§ **Problem requirements**:
For the records that follow, please set down exactly the lines between the one holding "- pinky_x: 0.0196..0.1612" and the one holding "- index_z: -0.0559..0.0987", inclusive, and only those.

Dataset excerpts
****************************************
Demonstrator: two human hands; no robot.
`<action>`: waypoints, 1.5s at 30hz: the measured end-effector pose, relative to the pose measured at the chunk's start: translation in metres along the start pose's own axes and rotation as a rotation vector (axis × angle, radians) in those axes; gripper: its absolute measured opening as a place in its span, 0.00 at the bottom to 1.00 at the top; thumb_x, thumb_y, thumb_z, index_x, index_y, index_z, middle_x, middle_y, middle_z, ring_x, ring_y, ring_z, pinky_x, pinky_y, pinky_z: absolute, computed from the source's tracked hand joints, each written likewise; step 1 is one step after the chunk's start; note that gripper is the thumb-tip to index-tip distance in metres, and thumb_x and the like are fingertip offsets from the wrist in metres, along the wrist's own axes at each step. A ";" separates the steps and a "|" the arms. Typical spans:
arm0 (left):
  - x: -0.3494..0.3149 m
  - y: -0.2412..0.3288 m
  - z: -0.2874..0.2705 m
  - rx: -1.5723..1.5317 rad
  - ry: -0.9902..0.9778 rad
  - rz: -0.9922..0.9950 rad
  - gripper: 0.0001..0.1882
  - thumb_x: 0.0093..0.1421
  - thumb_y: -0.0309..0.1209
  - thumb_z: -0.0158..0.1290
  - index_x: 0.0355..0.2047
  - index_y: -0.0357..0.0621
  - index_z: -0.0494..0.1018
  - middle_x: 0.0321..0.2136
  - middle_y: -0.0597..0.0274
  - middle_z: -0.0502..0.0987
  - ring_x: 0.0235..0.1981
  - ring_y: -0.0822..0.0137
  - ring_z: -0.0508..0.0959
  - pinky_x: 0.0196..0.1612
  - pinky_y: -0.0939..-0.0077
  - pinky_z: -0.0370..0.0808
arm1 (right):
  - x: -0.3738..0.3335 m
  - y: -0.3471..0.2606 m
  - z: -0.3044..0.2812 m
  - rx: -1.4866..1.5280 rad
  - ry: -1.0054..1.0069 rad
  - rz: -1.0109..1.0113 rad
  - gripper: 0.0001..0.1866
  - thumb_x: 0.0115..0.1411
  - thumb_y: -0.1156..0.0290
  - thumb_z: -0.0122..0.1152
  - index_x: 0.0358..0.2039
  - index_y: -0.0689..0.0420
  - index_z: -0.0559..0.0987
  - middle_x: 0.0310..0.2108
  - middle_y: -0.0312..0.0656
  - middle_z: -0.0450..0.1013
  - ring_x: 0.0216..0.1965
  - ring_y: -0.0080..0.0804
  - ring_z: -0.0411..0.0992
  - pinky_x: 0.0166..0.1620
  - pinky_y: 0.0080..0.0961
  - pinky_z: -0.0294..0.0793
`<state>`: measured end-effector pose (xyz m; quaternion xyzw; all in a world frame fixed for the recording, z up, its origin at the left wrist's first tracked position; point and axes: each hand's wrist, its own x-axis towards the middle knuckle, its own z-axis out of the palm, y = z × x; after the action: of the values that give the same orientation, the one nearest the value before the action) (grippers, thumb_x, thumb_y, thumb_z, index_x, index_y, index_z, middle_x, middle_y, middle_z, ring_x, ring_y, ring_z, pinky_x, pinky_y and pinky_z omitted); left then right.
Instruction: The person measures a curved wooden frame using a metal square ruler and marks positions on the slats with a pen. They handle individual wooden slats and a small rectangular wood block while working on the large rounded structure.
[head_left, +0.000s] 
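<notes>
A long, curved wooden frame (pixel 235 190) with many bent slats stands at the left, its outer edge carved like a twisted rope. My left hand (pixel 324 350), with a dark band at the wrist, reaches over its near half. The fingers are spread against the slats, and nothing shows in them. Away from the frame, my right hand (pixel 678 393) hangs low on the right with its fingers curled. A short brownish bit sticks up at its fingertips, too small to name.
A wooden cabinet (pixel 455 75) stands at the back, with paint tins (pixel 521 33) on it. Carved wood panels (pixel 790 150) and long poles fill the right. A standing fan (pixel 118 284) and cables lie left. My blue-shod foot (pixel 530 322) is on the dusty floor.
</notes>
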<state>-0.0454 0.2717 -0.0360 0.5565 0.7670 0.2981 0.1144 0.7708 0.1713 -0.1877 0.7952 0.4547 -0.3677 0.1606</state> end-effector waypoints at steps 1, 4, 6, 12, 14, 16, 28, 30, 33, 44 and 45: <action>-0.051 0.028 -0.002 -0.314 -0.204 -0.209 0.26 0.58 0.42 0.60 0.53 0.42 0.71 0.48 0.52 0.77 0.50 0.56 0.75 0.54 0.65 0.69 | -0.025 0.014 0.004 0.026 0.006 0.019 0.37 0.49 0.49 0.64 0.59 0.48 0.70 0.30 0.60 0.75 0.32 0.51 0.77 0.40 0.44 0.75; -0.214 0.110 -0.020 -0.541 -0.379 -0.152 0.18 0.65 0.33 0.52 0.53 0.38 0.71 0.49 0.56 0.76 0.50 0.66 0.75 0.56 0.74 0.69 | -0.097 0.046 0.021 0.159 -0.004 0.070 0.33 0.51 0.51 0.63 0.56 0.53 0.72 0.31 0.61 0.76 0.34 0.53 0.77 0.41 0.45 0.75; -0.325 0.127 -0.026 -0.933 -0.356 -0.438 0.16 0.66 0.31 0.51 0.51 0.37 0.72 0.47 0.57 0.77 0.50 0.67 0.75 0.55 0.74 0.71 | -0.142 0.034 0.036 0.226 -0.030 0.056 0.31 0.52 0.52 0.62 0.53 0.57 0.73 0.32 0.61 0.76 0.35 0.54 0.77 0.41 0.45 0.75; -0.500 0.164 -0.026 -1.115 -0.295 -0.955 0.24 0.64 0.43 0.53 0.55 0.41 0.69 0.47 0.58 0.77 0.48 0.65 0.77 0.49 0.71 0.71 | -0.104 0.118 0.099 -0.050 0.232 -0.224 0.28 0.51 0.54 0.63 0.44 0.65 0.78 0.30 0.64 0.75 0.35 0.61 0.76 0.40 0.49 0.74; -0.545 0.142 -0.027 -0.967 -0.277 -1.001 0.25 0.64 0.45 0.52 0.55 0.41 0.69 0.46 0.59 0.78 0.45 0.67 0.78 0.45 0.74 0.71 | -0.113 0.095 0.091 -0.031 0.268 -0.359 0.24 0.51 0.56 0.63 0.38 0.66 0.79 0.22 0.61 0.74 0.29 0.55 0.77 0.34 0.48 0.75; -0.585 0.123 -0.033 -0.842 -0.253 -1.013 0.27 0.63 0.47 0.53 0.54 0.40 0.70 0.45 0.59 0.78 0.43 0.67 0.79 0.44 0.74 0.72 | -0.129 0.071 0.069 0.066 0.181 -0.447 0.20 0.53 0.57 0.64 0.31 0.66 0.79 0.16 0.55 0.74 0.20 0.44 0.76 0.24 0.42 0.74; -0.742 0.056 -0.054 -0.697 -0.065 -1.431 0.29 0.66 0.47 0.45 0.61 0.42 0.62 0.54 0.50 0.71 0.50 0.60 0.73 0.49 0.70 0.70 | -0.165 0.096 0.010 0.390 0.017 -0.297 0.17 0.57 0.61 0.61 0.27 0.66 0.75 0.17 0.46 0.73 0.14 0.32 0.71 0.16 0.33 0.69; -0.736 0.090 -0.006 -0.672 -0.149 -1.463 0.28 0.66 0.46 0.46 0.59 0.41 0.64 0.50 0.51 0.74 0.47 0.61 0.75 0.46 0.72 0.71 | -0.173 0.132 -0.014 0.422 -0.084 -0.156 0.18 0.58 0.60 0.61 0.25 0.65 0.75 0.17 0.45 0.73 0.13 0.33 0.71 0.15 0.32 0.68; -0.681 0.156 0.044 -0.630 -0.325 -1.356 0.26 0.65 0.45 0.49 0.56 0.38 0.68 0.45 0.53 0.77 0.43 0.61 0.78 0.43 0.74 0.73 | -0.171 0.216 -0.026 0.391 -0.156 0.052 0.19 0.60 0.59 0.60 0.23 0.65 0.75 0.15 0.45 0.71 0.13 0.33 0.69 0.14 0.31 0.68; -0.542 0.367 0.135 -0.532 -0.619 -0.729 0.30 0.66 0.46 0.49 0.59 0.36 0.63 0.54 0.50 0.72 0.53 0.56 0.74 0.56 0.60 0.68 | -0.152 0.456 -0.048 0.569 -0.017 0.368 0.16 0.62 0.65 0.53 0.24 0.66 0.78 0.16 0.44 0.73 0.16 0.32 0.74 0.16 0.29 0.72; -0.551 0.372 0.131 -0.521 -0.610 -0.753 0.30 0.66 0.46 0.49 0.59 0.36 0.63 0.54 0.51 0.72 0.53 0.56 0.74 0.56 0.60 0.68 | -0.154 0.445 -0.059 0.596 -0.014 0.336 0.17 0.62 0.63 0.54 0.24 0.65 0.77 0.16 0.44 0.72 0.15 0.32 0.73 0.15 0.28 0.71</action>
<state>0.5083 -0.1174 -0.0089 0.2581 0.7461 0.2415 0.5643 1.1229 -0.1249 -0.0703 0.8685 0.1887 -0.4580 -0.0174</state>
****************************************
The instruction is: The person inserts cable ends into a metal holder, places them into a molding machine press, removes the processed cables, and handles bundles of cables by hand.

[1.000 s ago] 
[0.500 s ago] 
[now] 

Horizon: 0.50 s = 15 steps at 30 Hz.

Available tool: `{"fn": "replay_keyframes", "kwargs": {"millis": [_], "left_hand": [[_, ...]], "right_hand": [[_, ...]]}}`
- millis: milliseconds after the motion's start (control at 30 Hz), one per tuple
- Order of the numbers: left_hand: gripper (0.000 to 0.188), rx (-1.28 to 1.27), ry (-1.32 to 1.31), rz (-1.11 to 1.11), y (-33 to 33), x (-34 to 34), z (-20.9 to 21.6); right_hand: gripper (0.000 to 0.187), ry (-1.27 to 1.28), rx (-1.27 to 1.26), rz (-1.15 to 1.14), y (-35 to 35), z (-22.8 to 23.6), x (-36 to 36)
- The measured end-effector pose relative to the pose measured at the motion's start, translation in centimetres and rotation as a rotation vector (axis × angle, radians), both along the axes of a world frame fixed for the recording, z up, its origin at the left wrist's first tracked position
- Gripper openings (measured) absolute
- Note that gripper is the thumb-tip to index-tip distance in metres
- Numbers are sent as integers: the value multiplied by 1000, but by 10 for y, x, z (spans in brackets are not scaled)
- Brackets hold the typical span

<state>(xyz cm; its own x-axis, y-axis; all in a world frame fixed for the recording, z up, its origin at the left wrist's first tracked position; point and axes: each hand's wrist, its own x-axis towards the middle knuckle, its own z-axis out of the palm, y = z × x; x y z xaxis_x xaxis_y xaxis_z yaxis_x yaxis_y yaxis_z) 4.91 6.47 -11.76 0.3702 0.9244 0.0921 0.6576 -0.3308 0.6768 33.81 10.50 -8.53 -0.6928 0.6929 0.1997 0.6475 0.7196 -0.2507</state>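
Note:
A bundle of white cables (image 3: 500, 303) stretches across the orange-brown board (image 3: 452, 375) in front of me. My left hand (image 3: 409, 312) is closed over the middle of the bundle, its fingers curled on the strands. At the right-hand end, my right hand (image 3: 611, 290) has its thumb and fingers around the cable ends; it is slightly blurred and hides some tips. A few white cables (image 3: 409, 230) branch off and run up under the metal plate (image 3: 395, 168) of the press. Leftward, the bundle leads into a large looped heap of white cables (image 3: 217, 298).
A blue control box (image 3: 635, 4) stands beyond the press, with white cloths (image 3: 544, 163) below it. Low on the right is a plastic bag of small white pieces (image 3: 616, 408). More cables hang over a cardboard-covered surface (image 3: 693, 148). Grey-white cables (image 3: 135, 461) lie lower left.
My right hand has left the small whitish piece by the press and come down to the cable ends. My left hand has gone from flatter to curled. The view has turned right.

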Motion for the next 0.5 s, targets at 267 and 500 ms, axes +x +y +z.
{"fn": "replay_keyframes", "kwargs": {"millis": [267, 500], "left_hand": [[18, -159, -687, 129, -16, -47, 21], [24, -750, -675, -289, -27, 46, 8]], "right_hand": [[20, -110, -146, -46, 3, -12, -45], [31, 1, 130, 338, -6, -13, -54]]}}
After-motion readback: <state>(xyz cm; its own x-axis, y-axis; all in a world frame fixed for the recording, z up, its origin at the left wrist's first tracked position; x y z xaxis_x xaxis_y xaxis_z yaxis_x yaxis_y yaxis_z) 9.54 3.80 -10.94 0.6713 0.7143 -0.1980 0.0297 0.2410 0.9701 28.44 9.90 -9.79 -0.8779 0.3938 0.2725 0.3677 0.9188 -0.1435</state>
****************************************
§ **Task output**:
  - pinky_x: 0.0196..0.1612
  - pinky_y: -0.0939..-0.0077
  - pinky_z: -0.0370..0.0808
arm1 (right):
  - x: -0.3738..0.3335 m
  - y: -0.3471..0.2606 m
  - z: -0.3044..0.2812 m
  - rx: -1.4866..1.5280 rad
  - ry: -1.0054..1.0069 rad
  - rz: -1.0109..1.0113 rad
  - gripper: 0.0001..0.1866
  - thumb_x: 0.0115..0.1411
  - thumb_y: -0.1156..0.0290
  - thumb_z: -0.0122..0.1152
  - index_x: 0.0358..0.2039
  - index_y: -0.0689..0.0420
  - index_z: -0.0559..0.0987

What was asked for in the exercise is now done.